I want to fight the notion that every top level theorem/lemma should be "meaningful". This is actively harmful in formalization

Gabriel Ebner (May 26 2020 at 11:28):

lean#275

Gabriel Ebner (May 26 2020 at 11:28):

This is a quick&dirty implementation. If you really want this, you need to live with unexpected side effects.

Patrick Massot (May 26 2020 at 11:29):

What if you are in a term inside tactic mode?

Patrick Massot (May 26 2020 at 11:29):

For instance in the stupid example by exact some_term sub_term other_arg?

Gabriel Ebner (May 26 2020 at 11:33):

It's a bit quirky. Between by and exact it will show you the goal of the tactic block. On some_term, sub_term, other_arg it will show you the type of the subterm.
So far as expected. But it will also show the tactic block goal on the space between some_term and sub_term. :shrug:

Johan Commelin (May 26 2020 at 11:40):

Isn't the type of some_term going to be the same thing as the by exact?

Johan Commelin (May 26 2020 at 11:40):

Ooh... will it show the full goal state, or only types?

Johan Commelin (May 26 2020 at 11:41):

Screenshot suggests full goal state

Gabriel Ebner (May 26 2020 at 11:41):

Yep, full goal state!

Johan Commelin (May 26 2020 at 11:42):

I think it's time for a new lean release! It's been like 3 days already!

Gabriel Ebner (May 26 2020 at 11:43):

I'm kind of waiting for @Edward Ayers to finish dividing up the widget PR. But depending on how long that's going to take, we could also make a release now.

Patrick Massot (May 26 2020 at 11:45):

Oh yes, let's have that widget thing!

Johan Commelin (May 26 2020 at 11:45):

There are 12 new commits already...

Johan Commelin (May 26 2020 at 11:46):

Otoh... I guess there won't be much mathlib breakage... so that isn't a reason to release early

Gabriel Ebner (May 26 2020 at 11:55):

Mmh, there is also one change that might reduce linting time by up to 50%. So maybe it's better to test it soon.

Jason Rute (May 26 2020 at 12:56):

By the way, in IntelliJ (and other JetBrains projects like PyCharm) if one selects a term/expression and presses cntr-cmd-P (on a mac, don't know the windows keys off hand) it shows the type of the term. It is amazingly useful, especially in Scala (but even in Python). I wonder if vs-code has support for something like this.

Jason Rute (May 26 2020 at 12:58):

Maybe relevant: https://github.com/microsoft/vscode/issues/65890

Reid Barton (May 26 2020 at 12:59):

(Python? what kind of type information does it give?)

Jason Rute (May 26 2020 at 13:01):

Python has static types now! Well sort of.
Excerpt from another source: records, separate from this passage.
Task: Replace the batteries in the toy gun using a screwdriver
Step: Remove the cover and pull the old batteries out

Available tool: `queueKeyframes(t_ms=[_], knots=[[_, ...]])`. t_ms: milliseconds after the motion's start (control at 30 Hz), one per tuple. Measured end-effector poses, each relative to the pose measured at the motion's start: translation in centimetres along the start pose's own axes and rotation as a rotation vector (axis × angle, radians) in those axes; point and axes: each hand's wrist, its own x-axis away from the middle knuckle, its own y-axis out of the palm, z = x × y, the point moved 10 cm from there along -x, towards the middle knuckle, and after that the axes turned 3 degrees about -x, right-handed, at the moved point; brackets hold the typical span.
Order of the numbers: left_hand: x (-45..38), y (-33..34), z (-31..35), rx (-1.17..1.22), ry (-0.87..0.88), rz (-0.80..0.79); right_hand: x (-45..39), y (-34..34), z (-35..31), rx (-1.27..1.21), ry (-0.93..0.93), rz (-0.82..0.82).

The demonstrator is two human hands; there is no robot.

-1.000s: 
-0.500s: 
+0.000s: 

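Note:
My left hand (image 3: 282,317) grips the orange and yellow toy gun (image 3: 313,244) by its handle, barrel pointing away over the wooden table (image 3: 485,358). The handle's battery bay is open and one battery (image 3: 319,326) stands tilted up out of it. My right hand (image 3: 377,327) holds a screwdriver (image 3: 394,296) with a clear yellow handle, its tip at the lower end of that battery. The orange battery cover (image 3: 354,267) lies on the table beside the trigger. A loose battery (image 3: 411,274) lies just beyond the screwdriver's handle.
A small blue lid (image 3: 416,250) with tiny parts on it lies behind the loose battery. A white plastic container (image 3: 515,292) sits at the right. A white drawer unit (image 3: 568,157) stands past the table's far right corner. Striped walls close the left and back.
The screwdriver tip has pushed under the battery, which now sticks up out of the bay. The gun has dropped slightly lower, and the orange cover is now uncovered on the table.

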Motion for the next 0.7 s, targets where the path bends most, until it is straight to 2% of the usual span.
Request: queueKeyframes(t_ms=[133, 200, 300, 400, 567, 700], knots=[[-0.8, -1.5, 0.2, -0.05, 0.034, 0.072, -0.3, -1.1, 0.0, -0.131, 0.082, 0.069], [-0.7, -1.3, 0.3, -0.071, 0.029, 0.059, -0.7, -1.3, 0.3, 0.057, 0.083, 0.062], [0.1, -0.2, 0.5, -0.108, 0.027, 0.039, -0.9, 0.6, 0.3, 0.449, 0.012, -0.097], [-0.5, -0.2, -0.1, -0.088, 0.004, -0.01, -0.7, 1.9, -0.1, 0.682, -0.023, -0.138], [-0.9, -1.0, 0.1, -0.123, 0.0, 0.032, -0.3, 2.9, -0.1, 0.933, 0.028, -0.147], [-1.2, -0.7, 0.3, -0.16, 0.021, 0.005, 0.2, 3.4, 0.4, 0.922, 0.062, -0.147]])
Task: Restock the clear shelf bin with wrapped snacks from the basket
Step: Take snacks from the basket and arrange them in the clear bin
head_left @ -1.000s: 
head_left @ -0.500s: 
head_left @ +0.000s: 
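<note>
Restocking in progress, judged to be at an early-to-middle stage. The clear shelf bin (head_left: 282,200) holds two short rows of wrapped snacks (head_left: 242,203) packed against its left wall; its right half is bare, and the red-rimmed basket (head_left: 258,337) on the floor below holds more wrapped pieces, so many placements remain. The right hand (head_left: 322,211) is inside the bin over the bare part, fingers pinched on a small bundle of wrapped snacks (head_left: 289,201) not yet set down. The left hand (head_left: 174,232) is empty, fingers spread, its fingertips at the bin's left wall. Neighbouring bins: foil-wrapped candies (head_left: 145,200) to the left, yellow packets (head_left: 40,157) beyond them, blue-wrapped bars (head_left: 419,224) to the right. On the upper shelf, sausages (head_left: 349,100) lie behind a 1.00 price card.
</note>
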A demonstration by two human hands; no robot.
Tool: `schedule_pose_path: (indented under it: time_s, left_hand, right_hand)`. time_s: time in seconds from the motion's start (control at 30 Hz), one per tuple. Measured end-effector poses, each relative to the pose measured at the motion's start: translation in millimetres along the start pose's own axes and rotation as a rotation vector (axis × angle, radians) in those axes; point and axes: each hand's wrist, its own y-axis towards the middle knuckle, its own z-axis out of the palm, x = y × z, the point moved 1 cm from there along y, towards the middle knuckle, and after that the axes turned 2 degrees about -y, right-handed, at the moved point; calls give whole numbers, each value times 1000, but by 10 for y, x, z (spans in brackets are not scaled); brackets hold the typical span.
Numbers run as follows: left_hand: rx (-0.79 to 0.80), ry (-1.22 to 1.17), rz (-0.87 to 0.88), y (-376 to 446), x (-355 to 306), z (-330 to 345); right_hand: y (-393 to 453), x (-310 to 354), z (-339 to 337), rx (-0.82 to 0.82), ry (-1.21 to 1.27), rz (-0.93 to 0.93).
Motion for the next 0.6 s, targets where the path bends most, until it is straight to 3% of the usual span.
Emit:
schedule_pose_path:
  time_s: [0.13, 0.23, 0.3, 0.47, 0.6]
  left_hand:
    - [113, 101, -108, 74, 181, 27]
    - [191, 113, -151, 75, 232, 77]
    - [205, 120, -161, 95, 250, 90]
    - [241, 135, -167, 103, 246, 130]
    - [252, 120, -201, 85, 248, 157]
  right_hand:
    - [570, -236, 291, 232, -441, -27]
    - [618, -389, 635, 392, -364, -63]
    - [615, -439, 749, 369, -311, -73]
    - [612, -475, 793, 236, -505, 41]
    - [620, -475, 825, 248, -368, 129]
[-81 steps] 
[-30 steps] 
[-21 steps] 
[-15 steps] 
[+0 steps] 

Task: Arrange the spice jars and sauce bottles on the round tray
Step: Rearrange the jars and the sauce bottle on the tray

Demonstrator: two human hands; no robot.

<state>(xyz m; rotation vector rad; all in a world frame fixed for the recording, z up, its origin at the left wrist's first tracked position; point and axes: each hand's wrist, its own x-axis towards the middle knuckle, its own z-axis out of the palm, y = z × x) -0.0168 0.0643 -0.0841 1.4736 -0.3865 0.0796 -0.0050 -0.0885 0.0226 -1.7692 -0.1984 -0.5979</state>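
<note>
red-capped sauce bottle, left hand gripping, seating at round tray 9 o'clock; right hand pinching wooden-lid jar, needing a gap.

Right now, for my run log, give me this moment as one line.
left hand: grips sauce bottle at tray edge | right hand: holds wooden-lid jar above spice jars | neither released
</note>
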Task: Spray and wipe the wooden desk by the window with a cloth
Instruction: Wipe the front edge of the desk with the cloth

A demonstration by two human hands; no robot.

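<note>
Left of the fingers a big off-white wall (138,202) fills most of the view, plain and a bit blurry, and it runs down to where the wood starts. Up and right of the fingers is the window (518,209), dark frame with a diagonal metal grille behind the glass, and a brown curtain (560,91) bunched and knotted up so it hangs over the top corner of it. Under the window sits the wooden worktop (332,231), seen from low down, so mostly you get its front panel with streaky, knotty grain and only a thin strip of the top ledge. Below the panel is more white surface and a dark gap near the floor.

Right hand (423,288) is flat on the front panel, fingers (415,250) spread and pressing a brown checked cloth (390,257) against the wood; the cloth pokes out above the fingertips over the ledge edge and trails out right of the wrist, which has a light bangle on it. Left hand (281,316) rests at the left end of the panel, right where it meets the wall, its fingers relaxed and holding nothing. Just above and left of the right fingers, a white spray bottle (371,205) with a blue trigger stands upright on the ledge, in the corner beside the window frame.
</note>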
Also, IntelliJ is pretty smart about guessing the type. If your function only has one return and it returns a string, then it knows the type of the function output is a string, for example.

Shing Tak Lam (May 26 2020 at 13:02):

In VSCode if you hover over a variable it gives you the type (if it can figure it out/has type hints)

Jason Rute (May 26 2020 at 13:03):

That is the problem. In IntelliJ you can hover over a selection. That is a big difference than a single variable.

Gabriel Ebner (May 26 2020 at 13:04):

The vscode side is easy. The hard part is the Lean side, we don't really store enough information to interpret ranges as expressions. At the moment we only store one position per expression (typically the "start").

Jason Rute (May 26 2020 at 13:06):

Yeah, I'm thinking for the future, like Lean 4. But are you sure this exists in vs-code for any language? The issue I linked above suggested that it maybe doesn't.

Gabriel Ebner (May 26 2020 at 13:07):

Yeah, I don't think any language extension does that so far. But we're doing many things in Lean that other languages don't.